### TO DO:
Each entry needs to be restated exactly as written.

### INPUT DATA:
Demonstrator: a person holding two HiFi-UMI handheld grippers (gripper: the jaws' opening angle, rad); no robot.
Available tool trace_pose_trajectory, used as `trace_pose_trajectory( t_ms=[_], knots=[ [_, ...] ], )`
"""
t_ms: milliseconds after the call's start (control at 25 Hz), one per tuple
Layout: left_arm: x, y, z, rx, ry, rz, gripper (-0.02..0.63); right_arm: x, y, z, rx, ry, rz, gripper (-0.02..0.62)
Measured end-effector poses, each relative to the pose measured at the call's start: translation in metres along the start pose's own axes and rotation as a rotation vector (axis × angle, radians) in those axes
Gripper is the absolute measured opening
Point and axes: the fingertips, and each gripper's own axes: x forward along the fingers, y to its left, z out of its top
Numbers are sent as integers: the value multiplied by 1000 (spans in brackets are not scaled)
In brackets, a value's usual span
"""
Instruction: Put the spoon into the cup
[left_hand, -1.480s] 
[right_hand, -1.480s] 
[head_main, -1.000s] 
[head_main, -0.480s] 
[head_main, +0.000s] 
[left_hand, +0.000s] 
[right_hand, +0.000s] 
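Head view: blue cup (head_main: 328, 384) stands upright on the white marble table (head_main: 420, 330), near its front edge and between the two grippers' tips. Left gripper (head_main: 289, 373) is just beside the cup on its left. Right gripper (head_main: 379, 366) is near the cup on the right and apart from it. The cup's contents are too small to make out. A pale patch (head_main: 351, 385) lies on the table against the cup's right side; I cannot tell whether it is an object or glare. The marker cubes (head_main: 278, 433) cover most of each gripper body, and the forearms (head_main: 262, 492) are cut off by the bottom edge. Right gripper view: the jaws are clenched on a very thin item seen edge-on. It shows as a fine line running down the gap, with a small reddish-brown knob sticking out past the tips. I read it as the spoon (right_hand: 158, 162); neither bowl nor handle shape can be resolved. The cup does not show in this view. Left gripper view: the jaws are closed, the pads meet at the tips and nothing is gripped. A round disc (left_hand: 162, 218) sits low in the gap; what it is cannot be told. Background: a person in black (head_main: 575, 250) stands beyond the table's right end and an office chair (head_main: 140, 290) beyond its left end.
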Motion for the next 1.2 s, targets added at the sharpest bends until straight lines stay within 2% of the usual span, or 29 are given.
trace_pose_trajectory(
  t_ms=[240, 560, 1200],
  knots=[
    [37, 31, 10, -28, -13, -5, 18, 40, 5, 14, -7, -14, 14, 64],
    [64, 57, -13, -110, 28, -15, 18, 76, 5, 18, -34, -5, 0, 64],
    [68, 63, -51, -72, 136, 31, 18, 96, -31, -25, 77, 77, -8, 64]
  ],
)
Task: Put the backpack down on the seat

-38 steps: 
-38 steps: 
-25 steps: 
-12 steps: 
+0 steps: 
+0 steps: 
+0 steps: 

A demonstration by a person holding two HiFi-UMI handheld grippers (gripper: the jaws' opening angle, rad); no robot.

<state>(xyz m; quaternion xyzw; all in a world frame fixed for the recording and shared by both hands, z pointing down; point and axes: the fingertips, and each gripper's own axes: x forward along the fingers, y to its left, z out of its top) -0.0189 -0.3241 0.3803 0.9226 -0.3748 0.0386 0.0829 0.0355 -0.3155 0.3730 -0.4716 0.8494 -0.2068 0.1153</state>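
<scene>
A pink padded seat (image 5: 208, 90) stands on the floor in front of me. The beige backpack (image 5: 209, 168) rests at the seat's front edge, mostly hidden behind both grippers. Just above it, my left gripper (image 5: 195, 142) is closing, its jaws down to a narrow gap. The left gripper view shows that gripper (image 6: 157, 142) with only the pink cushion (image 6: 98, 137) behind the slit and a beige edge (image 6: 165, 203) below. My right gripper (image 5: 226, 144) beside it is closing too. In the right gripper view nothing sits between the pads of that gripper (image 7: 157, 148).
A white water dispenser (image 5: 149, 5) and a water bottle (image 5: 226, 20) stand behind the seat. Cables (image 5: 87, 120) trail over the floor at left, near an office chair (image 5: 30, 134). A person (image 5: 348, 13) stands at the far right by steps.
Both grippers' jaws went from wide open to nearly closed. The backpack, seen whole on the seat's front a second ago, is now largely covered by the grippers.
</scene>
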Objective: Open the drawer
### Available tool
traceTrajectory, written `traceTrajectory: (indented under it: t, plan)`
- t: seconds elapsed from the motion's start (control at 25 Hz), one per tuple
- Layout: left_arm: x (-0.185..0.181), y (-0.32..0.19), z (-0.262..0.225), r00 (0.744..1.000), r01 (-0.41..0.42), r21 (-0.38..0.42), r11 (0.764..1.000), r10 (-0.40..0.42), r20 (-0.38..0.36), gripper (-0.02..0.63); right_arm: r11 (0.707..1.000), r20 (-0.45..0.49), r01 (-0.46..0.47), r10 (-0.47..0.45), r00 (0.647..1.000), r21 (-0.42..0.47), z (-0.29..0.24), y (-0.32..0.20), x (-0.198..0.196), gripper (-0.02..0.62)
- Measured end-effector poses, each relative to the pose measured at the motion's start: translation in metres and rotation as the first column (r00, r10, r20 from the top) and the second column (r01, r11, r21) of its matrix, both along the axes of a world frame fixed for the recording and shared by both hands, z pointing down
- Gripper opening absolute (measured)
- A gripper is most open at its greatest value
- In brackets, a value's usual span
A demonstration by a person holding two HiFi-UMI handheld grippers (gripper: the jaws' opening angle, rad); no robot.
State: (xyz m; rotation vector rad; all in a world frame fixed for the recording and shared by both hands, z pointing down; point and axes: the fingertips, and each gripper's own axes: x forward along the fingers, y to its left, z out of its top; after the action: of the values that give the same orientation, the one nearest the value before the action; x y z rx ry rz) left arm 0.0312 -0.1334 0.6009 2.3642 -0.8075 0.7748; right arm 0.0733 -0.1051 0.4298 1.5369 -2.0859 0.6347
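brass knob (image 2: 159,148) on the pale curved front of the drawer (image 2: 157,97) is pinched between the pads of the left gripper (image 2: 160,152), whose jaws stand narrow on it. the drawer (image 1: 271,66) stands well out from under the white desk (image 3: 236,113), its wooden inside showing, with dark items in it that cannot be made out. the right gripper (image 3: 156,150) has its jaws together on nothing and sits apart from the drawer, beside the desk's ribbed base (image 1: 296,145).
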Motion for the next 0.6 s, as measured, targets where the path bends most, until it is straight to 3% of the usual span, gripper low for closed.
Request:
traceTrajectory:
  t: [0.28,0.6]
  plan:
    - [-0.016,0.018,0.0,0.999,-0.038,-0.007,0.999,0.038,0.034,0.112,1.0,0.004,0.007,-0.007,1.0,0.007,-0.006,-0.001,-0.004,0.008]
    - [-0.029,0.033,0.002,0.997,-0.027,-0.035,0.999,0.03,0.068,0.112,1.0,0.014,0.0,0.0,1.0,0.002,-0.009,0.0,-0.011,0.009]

### ANSWER SPACE:
Demonstrator: a person holding two HiFi-UMI handheld grippers (gripper: the jaws' opening angle, rad); no robot.
Available tool trace_pose_trajectory, used as `trace_pose_trajectory( t_ms=[_], knots=[ [_, ...] ], )`
"""
t_ms: milliseconds after the call's start (control at 25 Hz), one per tuple
Layout: left_arm: x, y, z, rx, ry, rz, gripper (-0.02..0.63); right_arm: x, y, z, rx, ry, rz, gripper (-0.02..0.62)
Measured end-effector poses, each relative to the pose measured at the call's start: translation in metres along the start pose's own axes and rotation as a rotation vector (axis × angle, radians) in those axes
Gripper is the absolute measured opening
Point and axes: the fingertips, and each gripper's own axes: x forward along the fingers, y to its left, z out of its top
Numbers are sent as integers: the value multiplied by 1000 (spans in brackets are not scaled)
In brackets, a value's usual span
"""
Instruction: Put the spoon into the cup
[left_hand, -1.480s] 
[right_hand, -1.480s] 
[head_main, -1.000s] 
[head_main, -0.480s] 
[head_main, +0.000s] 
[left_hand, +0.000s] 
[right_hand, +0.000s] 
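Head view: blue cup (head_main: 328, 384) stands upright on the white marble table (head_main: 420, 330), near its front edge and between the two grippers' tips. Left gripper (head_main: 289, 373) is just beside the cup on its left. Right gripper (head_main: 379, 366) is near the cup on the right and apart from it. The cup's contents are too small to make out. A pale patch (head_main: 351, 385) lies on the table against the cup's right side; I cannot tell whether it is an object or glare. The marker cubes (head_main: 278, 433) cover most of each gripper body, and the forearms (head_main: 262, 492) are cut off by the bottom edge. Right gripper view: the jaws are clenched on a very thin item seen edge-on. It shows as a fine line running down the gap, with a small reddish-brown knob sticking out past the tips. I read it as the spoon (right_hand: 158, 162); neither bowl nor handle shape can be resolved. The cup does not show in this view. Left gripper view: the jaws are closed, the pads meet at the tips and nothing is gripped. A round disc (left_hand: 162, 218) sits low in the gap; what it is cannot be told. Background: a person in black (head_main: 575, 250) stands beyond the table's right end and an office chair (head_main: 140, 290) beyond its left end.
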Motion for the next 1.2 s, targets added at the sharpest bends until straight lines stay within 2% of the usual span, or 29 are given.
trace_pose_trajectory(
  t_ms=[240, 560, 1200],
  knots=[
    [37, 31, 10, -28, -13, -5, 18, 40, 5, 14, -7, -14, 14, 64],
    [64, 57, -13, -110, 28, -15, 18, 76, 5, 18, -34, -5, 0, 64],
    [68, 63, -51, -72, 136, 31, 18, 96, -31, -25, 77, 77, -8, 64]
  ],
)
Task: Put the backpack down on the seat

-38 steps: 
-38 steps: 
-25 steps: 
-12 steps: 
+0 steps: 
+0 steps: 
+0 steps: 

A demonstration by a person holding two HiFi-UMI handheld grippers (gripper: the jaws' opening angle, rad); no robot.

<state>(xyz m; quaternion xyzw; all in a world frame fixed for the recording and shared by both hands, z pointing down; point and axes: the fingertips, and each gripper's own axes: x forward along the fingers, y to its left, z out of its top) -0.0189 -0.3241 0.3803 0.9226 -0.3748 0.0386 0.0829 0.0355 -0.3155 0.3730 -0.4716 0.8494 -0.2068 0.1153</state>
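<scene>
A pink padded seat (image 5: 208, 90) stands on the floor in front of me. The beige backpack (image 5: 209, 168) rests at the seat's front edge, mostly hidden behind both grippers. Just above it, my left gripper (image 5: 195, 142) is closing, its jaws down to a narrow gap. The left gripper view shows that gripper (image 6: 157, 142) with only the pink cushion (image 6: 98, 137) behind the slit and a beige edge (image 6: 165, 203) below. My right gripper (image 5: 226, 144) beside it is closing too. In the right gripper view nothing sits between the pads of that gripper (image 7: 157, 148).
A white water dispenser (image 5: 149, 5) and a water bottle (image 5: 226, 20) stand behind the seat. Cables (image 5: 87, 120) trail over the floor at left, near an office chair (image 5: 30, 134). A person (image 5: 348, 13) stands at the far right by steps.
Both grippers' jaws went from wide open to nearly closed. The backpack, seen whole on the seat's front a second ago, is now largely covered by the grippers.
</scene>
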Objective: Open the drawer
### Available tool
traceTrajectory, written `traceTrajectory: (indented under it: t, plan)`
- t: seconds elapsed from the motion's start (control at 25 Hz), one per tuple
- Layout: left_arm: x (-0.185..0.181), y (-0.32..0.19), z (-0.262..0.225), r00 (0.744..1.000), r01 (-0.41..0.42), r21 (-0.38..0.42), r11 (0.764..1.000), r10 (-0.40..0.42), r20 (-0.38..0.36), gripper (-0.02..0.63); right_arm: r11 (0.707..1.000), r20 (-0.45..0.49), r01 (-0.46..0.47), r10 (-0.47..0.45), r00 (0.647..1.000), r21 (-0.42..0.47), z (-0.29..0.24), y (-0.32..0.20), x (-0.198..0.196), gripper (-0.02..0.62)
- Measured end-effector poses, each relative to the pose measured at the motion's start: translation in metres and rotation as the first column (r00, r10, r20 from the top) and the second column (r01, r11, r21) of its matrix, both along the axes of a world frame fixed for the recording and shared by both hands, z pointing down
- Gripper opening absolute (measured)
- A gripper is most open at its greatest value
- In brackets, a value's usual span
A demonstration by a person holding two HiFi-UMI handheld grippers (gripper: the jaws' opening angle, rad); no robot.
State: (xyz m; rotation vector rad; all in a world frame fixed for the recording and shared by both hands, z pointing down; point and axes: the fingertips, and each gripper's own axes: x forward along the fingers, y to its left, z out of its top; after the action: of the values that give the same orientation, the one nearest the value before the action; x y z rx ry rz) left arm 0.0312 -0.1334 0.6009 2.3642 -0.8075 0.7748; right arm 0.0733 -0.1051 0.4298 1.5369 -2.0859 0.6347
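brass knob (image 2: 159,148) on the pale curved front of the drawer (image 2: 157,97) is pinched between the pads of the left gripper (image 2: 160,152), whose jaws stand narrow on it. the drawer (image 1: 271,66) stands well out from under the white desk (image 3: 236,113), its wooden inside showing, with dark items in it that cannot be made out. the right gripper (image 3: 156,150) has its jaws together on nothing and sits apart from the drawer, beside the desk's ribbed base (image 1: 296,145).
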Motion for the next 0.6 s, as measured, targets where the path bends most, until it is straight to 3% of the usual span, gripper low for closed.
Request:
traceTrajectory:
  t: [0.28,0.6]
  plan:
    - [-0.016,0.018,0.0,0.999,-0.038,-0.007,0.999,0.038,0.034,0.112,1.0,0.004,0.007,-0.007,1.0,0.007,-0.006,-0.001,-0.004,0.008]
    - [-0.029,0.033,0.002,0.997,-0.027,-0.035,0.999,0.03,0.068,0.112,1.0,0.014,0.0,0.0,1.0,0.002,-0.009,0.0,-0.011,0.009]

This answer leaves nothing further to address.